Chrisymonds edited this page Aug 19, 2022 · 1 revision

The original output files from the GLAM modelling runs were numerous, taking the form of over 6 million individual files comprising variation over lat, lon, time, irrigation, ygp, rcp, crop and country. To be able to plot these files in real time on the iFEED website, the files needed to be combined so that a single graph didn't cause thousands of data requests.

As such, the [DIMCool Data Tool] (https://github.com/cemac/DIMCool_data_tool) was created. The plan was to combine all the data from each country into a single file. The small ASCII files that existed before had two dimensions - lat & lon. This was to be expanded to 7 dimensions - lat, lon, time, irrigation, ygp, crop and rcp. The files were originally ordered into directories, with the following hierarchy:

country
|___crop
    |___rcp
        |___year
            |___120 files with all combinations of irrigation level and ygp

Unfortunately the amount of data was too large to do this all at once using iris, and so nco was used instead, and an itterative process was used. The first stage was to combine all data for each year, ygp and irrigation level in the iFEED project. This data was comprised of 120 files per year (10 production levels, 12 irrigation levels). Data was combined from all 120 individual ascii files (with 49 columns per file and each row relating to a single 0.5degx0.5deg gridcell) into a set of 100 NetCDF files using iris cubes. The program was set up to use multiprocessing also as the data combination process can be time consuming. Data was then combined across years using nco.
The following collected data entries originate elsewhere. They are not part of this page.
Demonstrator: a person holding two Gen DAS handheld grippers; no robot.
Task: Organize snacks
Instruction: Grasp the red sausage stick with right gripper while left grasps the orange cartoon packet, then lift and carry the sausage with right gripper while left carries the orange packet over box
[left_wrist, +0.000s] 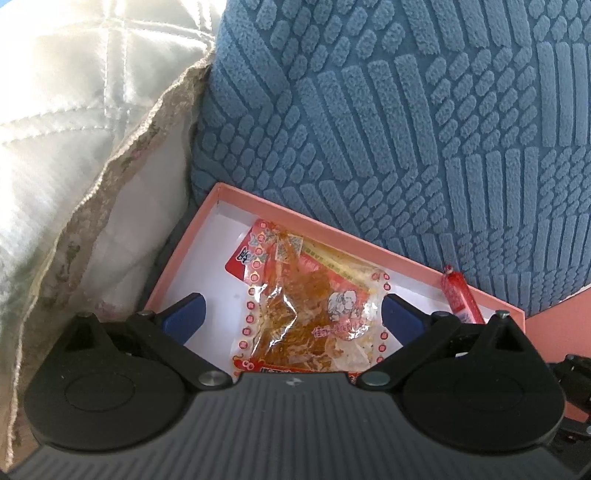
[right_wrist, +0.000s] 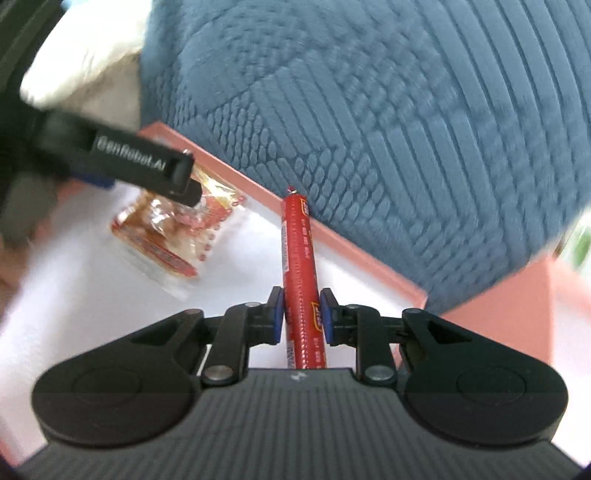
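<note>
Left wrist view: left gripper (left_wrist: 291, 314) is spread wide over clear snack packet (left_wrist: 306, 314) lying in pink box (left_wrist: 177, 266) | right gripper (right_wrist: 302, 317) is clamped on red sausage stick (right_wrist: 300, 258) above box floor | blue textured cushion (left_wrist: 406, 129) is pressed against box's far rim; quilted white pillow (left_wrist: 74, 110) at left

- The blue cushion (left_wrist: 406, 129) is overhanging the pink box's (left_wrist: 177, 254) far edge, blocking approach there.
- The snack packet (left_wrist: 306, 306) is occupying the box's middle; white floor beside its left edge is lying bare.
</note>
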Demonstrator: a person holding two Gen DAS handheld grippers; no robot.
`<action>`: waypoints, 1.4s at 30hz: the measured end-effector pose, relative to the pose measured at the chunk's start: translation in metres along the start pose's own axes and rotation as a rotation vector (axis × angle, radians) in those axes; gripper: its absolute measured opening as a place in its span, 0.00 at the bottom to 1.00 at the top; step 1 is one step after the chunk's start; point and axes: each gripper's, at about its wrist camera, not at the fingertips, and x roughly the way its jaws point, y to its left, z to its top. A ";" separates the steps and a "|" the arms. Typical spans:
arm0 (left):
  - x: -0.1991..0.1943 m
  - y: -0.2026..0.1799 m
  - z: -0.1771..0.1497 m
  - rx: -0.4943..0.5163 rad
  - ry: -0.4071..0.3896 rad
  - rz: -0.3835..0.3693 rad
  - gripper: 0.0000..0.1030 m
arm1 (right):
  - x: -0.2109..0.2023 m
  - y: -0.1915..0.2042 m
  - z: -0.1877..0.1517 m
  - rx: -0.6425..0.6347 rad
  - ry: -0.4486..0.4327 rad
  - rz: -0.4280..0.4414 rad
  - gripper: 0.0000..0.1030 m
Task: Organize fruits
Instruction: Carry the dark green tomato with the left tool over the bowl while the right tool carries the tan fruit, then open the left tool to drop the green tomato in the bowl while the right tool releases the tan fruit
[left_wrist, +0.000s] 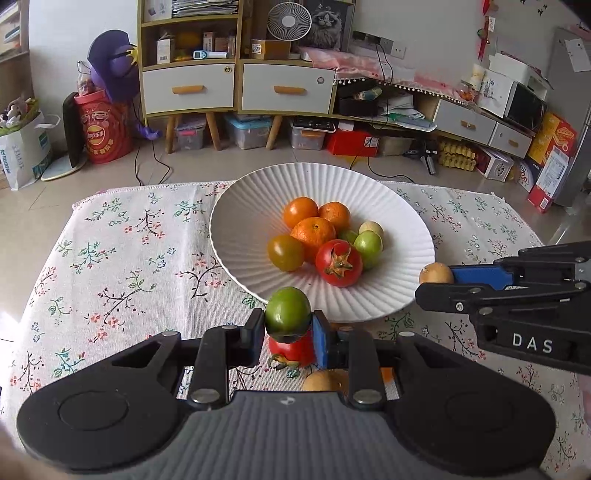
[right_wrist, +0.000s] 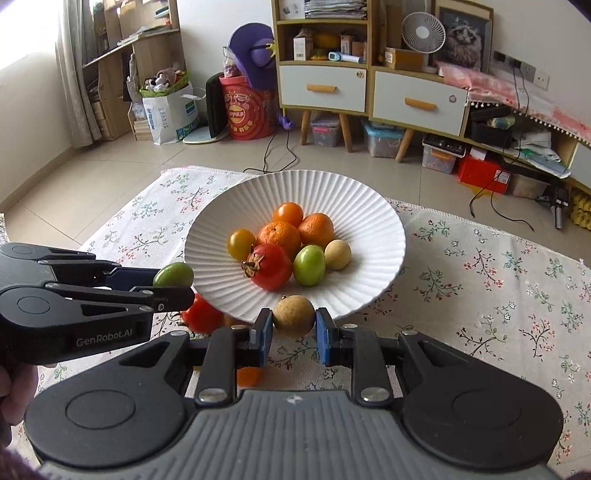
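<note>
The left gripper (left_wrist: 288, 334) is clamped on a green tomato (left_wrist: 288, 310), the right gripper (right_wrist: 293, 332) on a brown fruit (right_wrist: 293, 315), both just short of the plate's (left_wrist: 236, 236) near rim. Bare cloth (left_wrist: 129, 258) lies left of the plate.

Your work surface is a low table covered by a white floral cloth (left_wrist: 129, 258) with a fringed far edge. On the cloth you have a white ribbed plate (left_wrist: 243, 206) sitting toward the far middle. Near its front rim, directly on the cloth, lie a red tomato (right_wrist: 201, 314), a small tan fruit (left_wrist: 319, 380) and an orange fruit (right_wrist: 248, 376), each partly hidden. The table stands on a tiled floor (right_wrist: 92, 173).
</note>
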 end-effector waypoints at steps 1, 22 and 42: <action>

Once this stage was completed successfully a second stage of processing was carried out where nco was used to itteritively walk up the directory tree combining files along the rcp axis, then the crop axis so that only 4 files remained. This proved difficult for two reasons - firstly nco had trouble changing the concatenation dimension from time to something else, and secondly after a certain point there was not enough memory to hold the entire cube and so data started being lost (resulting in interesting data being plotted on the iFEED website such as, for example, a prediction that in 2077 potato crops in malawi would fail dramatically and never recover). After some testing it was determined the difficulty in combining the data was much higher than the difficulty inherent in using a set of 32 files rather than a set of 4 files. As such, the files that resulted from the first round of processing were subsetted so that only the fields that were required (biomass, planting date, duration and yield) were kept and the function used to read the data was modified to be able to read data that was split into many files.